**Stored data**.
*** Block opens ***

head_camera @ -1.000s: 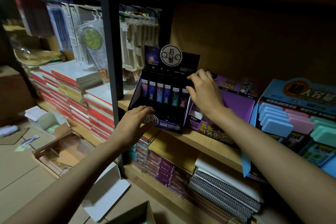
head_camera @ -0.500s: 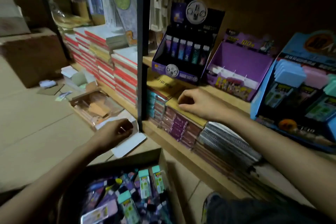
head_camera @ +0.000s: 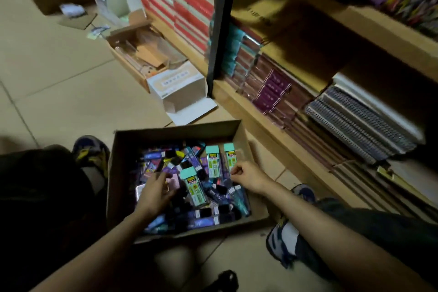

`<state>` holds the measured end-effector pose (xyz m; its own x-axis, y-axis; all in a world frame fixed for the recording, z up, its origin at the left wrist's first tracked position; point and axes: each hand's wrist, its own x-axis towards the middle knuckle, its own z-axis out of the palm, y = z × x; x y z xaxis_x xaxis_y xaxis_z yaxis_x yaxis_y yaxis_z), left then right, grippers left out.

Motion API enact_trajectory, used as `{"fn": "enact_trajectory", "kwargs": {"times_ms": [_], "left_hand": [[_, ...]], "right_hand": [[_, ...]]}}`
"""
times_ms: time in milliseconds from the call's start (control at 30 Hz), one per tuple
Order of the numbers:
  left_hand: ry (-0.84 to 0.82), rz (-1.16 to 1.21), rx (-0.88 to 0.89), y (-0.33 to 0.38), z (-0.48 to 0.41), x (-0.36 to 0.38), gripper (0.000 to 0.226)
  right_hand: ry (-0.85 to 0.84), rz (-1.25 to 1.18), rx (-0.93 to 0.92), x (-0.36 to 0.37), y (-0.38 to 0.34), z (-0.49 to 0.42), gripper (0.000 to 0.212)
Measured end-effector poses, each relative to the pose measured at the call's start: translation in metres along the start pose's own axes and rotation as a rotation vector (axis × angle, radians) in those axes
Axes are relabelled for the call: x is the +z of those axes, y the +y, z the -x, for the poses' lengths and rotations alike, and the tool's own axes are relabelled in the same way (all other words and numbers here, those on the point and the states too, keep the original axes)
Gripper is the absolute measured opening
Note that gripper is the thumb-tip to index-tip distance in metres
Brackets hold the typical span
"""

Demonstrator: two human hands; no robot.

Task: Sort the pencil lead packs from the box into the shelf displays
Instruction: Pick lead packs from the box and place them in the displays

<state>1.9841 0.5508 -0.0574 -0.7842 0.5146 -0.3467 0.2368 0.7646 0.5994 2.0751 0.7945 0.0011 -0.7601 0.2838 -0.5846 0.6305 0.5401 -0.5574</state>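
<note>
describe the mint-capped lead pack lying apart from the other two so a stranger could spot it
Find the open cardboard box on the floor, full of mostly dark purple lead packs. Three have mint-green caps: a pair lies side by side by the right hand. The third mint-capped pack lies alone mid-box, tilted, beside the left hand.

Dark trousers (head_camera: pixel 42 197), bare forearms; a blue-and-yellow left sneaker (head_camera: pixel 91 152) shows at ten o'clock of the left hand (head_camera: pixel 156 187), a white-sided right sneaker (head_camera: pixel 283 242) at five o'clock of the right hand (head_camera: pixel 246 175).
</note>
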Motion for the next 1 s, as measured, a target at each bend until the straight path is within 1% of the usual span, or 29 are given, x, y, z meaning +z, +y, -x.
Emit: {"fn": "enact_trajectory", "kwargs": {"times_ms": [33,67,133,200,267,333,367,433,500,567,667,733,867,933,1000], "left_hand": [[0.020,-0.029,0.003,-0.007,-0.001,0.002,0.040],[0.022,-0.076,0.013,-0.014,-0.002,0.003,0.048],[-0.016,-0.201,0.029,-0.030,-0.003,0.005,0.063],[-0.061,-0.280,0.016,-0.044,-0.002,0.008,0.069],[-0.093,-0.276,-0.019,-0.053,0.003,0.012,0.072],[-0.061,-0.259,-0.044,-0.055,0.004,0.014,0.071],[-0.031,-0.268,-0.051,-0.054,0.002,0.014,0.069],[0.000,-0.296,-0.069,-0.052,-0.005,0.011,0.067],[-0.030,-0.278,-0.091,-0.054,-0.013,0.007,0.066],[-0.086,-0.179,-0.109,-0.057,-0.021,0.001,0.057],[-0.174,0.030,-0.158,-0.059,-0.031,-0.008,0.046],[-0.219,0.015,-0.151,-0.060,-0.037,-0.010,0.044],[-0.325,-0.029,-0.142,-0.061,-0.038,-0.011,0.037],[-0.330,-0.054,-0.126,-0.060,-0.038,-0.013,0.034],[-0.295,0.004,-0.109,-0.057,-0.038,-0.016,0.034]], "right_hand": [[-0.035,-0.011,0.043,0.012,0.009,-0.006,0.008],[-0.082,-0.019,0.083,0.024,0.017,-0.011,0.015],[-0.221,-0.018,0.140,0.044,0.030,-0.016,0.042],[-0.341,0.085,0.127,0.062,0.042,-0.018,0.067],[-0.364,0.191,0.099,0.075,0.049,-0.019,0.085],[-0.314,0.202,0.101,0.082,0.052,-0.019,0.098],[-0.285,0.199,0.100,0.084,0.053,-0.019,0.101],[-0.256,0.233,0.073,0.086,0.053,-0.019,0.099],[-0.248,0.239,0.042,0.087,0.052,-0.020,0.088],[-0.258,0.210,0.027,0.088,0.050,-0.020,0.075],[-0.279,0.217,0.014,0.092,0.049,-0.020,0.056],[-0.297,0.218,0.008,0.095,0.049,-0.021,0.048],[-0.337,0.131,0.039,0.095,0.050,-0.021,0.043],[-0.378,0.081,0.058,0.092,0.051,-0.021,0.044],[-0.426,0.093,0.062,0.088,0.052,-0.024,0.045]]}}
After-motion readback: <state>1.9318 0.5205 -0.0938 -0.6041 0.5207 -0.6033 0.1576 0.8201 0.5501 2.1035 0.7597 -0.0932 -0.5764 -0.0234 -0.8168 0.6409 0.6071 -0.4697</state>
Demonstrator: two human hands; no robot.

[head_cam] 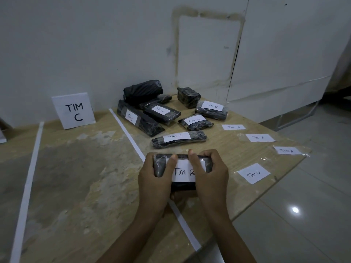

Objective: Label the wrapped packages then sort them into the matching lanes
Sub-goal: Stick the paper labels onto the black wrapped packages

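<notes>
Black-wrapped pkg (160, 168) w/ white "Tim B" label (180, 173) was held, label up. Behind lay four "Tim C" pkgs (178, 139), one "Tim B" pkg (210, 111), apparently two unlabelled pkgs (142, 91). Loose labels (253, 174) lay to the right.

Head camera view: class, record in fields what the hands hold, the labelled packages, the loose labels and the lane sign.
Held package: black wrap, label reading Tim B
Left hand: grips its left end, thumb on label
Right hand: grips its right end, thumb on label
Tim C packages: four on the table
Other Tim B package: one, far right
Loose labels: three Tim A, one Tim B
Lane sign: TIM C, upright by the wall
</notes>
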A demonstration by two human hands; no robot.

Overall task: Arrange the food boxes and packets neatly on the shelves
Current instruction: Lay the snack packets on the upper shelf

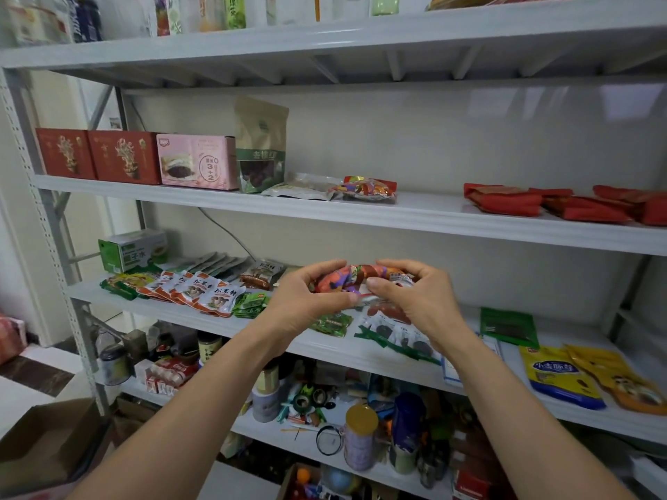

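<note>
Pink box (196,161), second shelf: "3+2" in a circle. Kraft pouch (260,146) beside it: green band, "去核". Green-white box (130,250), third shelf: "子水". Orange-white sachets (202,290): "松茸鲜". Yellow packet (557,377): blue label, characters unclear

The colourful packet (361,279) is largely covered by the left hand (306,301) and right hand (415,301), its print unreadable. Red packets (646,207) run off the right edge. Top-shelf items (202,12) are cut off above and blurred.
</note>
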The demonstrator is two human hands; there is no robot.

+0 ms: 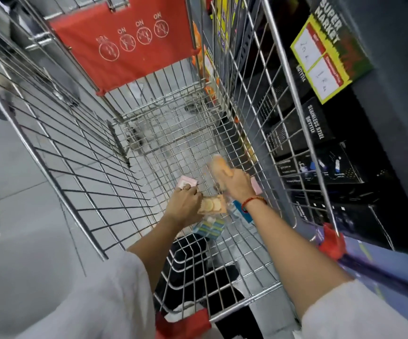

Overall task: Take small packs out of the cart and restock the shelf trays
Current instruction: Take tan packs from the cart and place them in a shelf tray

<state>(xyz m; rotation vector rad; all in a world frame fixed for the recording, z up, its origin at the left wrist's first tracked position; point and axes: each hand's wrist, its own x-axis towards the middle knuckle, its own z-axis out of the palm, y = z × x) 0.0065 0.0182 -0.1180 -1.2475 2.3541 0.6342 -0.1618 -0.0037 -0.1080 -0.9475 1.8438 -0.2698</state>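
Observation:
Both my arms reach down into a wire shopping cart (80,152). My left hand (185,204) is low on the cart floor, fingers curled around a tan pack with yellow discs (211,205). A pink pack (185,183) lies just beyond its fingertips. My right hand (238,185) is shut on an orange pack (220,167), blurred and lifted slightly above the floor. A blue and yellow pack (210,230) and a clear pack with blue (239,212) lie under my wrists. Another pink pack (256,187) sits against the cart's right wall.
A red child-seat flap (129,47) closes the cart's far end. On the right stands a shelf with black stainless steel bottle boxes (316,128) and a yellow supermarket price sign (325,62). Grey floor tiles (9,167) spread to the left. Red cart handle corners (332,241) are near me.

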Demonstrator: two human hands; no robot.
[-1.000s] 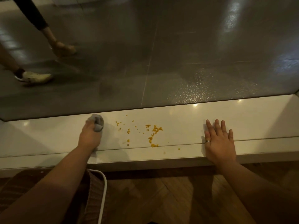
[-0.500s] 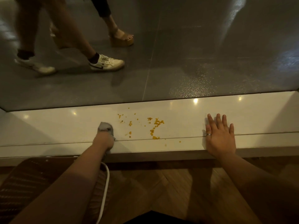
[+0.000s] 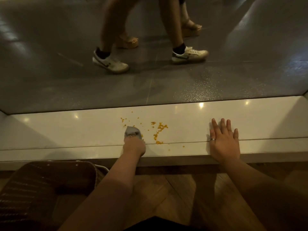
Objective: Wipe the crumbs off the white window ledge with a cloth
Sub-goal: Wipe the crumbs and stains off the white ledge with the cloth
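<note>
Since the earlier frames the left hand (image 3: pixel 134 147) had slid rightward along the glossy white window ledge (image 3: pixel 66 130), bringing the small crumpled grey cloth (image 3: pixel 132 130) up to the left fringe of the scattered orange-yellow crumbs (image 3: pixel 160 129). The two passers-by behind the glass had also walked further right. The left hand's fingers were curled tightly round the cloth, which bulged out beyond the knuckles in a bunched wad pressed against the ledge. It lay near the middle of the ledge's length, between the glass edge and the front edge. A few specks lay just beside the wad. The thickest cluster sat to its right and trailed down in a curve toward the seam near the front edge. The right hand (image 3: pixel 224 144) had stayed flat on the ledge, well to the right of the crumbs, with its fingers straight and spread, holding nothing. A silver ring (image 3: pixel 212 139) showed on one finger. A brown woven chair (image 3: pixel 41 189) stood below the ledge's left part.
</note>
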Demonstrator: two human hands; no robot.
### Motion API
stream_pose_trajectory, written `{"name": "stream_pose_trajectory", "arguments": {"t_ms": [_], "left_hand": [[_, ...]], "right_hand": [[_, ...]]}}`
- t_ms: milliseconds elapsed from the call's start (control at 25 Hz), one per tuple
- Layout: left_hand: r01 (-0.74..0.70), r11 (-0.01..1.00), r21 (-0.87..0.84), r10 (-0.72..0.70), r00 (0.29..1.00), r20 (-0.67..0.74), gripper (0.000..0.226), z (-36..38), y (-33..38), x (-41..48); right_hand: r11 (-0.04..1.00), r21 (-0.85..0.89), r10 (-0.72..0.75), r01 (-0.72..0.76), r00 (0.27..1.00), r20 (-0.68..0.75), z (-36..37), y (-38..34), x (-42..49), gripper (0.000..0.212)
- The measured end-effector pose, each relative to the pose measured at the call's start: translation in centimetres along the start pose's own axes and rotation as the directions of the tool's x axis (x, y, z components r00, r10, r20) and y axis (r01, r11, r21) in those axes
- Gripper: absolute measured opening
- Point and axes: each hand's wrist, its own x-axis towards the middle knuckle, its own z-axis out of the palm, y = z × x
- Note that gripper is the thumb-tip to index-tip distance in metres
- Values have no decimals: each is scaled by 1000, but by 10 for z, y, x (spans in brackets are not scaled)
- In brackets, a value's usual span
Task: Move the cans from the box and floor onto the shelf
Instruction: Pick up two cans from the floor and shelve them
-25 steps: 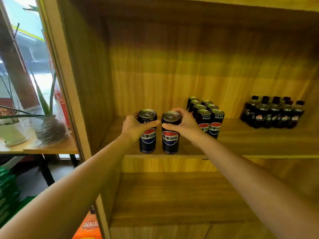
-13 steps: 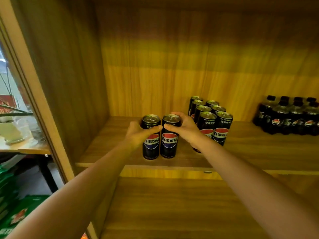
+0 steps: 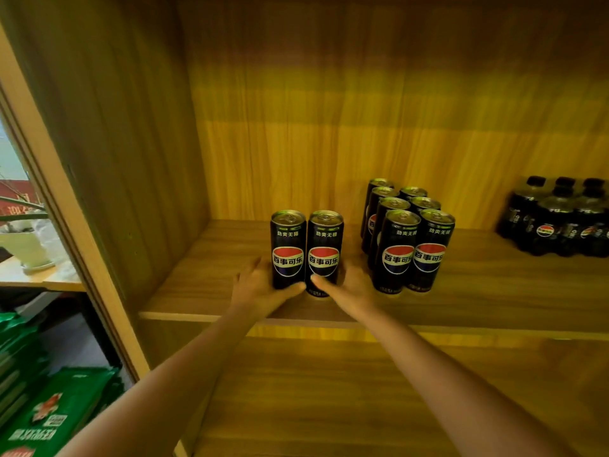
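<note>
Two black Pepsi cans stand upright side by side on the wooden shelf (image 3: 197, 288), near its front edge. My left hand (image 3: 258, 290) wraps the base of the left can (image 3: 288, 245), thumb across its front. My right hand (image 3: 351, 290) holds the base of the right can (image 3: 324, 249) the same way. Both cans rest on the board and touch each other. A block of several identical cans (image 3: 407, 239) stands just to the right, a small gap away.
A pack of dark cola bottles (image 3: 560, 219) sits at the shelf's far right. The cabinet's side wall (image 3: 131, 159) rises on the left. A lower shelf (image 3: 329, 397) lies beneath. Green cartons (image 3: 56, 413) are on the floor at left, near a white pot (image 3: 23, 249).
Both cans went from held above the front edge to standing on the shelf board. My hands slid from the cans' tops down to their bases. The view moved closer.
</note>
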Motion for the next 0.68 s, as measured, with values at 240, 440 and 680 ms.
{"name": "stream_pose_trajectory", "arguments": {"t_ms": [240, 440, 680], "left_hand": [[10, 942, 335, 36, 991, -131, 84, 22, -14, 9], [81, 918, 389, -30, 990, -136, 88, 32, -15, 43], [118, 886, 448, -85, 992, -94, 92, 37, -18, 73]], "right_hand": [[899, -437, -42, -33, 986, -161, 25, 27, 16, 56], [796, -594, -44, -116, 968, -248, 25, 28, 46, 58], [754, -640, -41, -148, 962, -271, 27, 29, 65, 61]]}}
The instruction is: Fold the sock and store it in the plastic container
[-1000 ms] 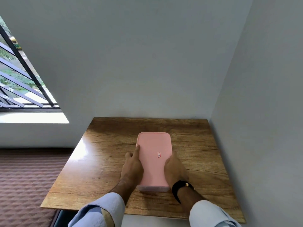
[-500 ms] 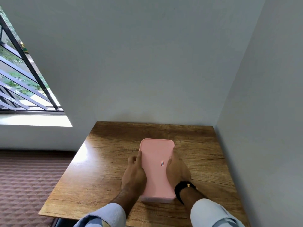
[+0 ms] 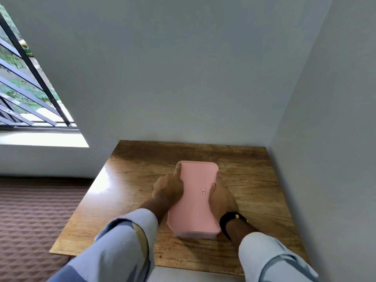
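Lid [image 3: 195, 197] on box [image 3: 195, 234], desk [image 3: 130, 180]; no sock visible, prob. inside. L hand [image 3: 168, 189] + R hand [image 3: 221, 197] grip: both clasp box sides. Task looks near done.

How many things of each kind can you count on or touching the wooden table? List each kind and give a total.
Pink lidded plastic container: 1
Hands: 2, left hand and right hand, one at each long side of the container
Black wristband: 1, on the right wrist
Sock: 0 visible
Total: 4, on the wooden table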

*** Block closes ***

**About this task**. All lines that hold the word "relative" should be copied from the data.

**The completed task**.
Measured end-effector poses, each relative to the pose measured at the call's start: translation in metres along the start pose's own axes and rotation as a rotation vector (axis × angle, radians) in those axes
- The measured end-effector pose, each relative to the pose measured at the call's start: translation in centimetres along the start pose's own axes and rotation as the directions of the tool's x axis (x, y, z components r00, r10, r20) and y axis (r01, r11, r21) in those axes

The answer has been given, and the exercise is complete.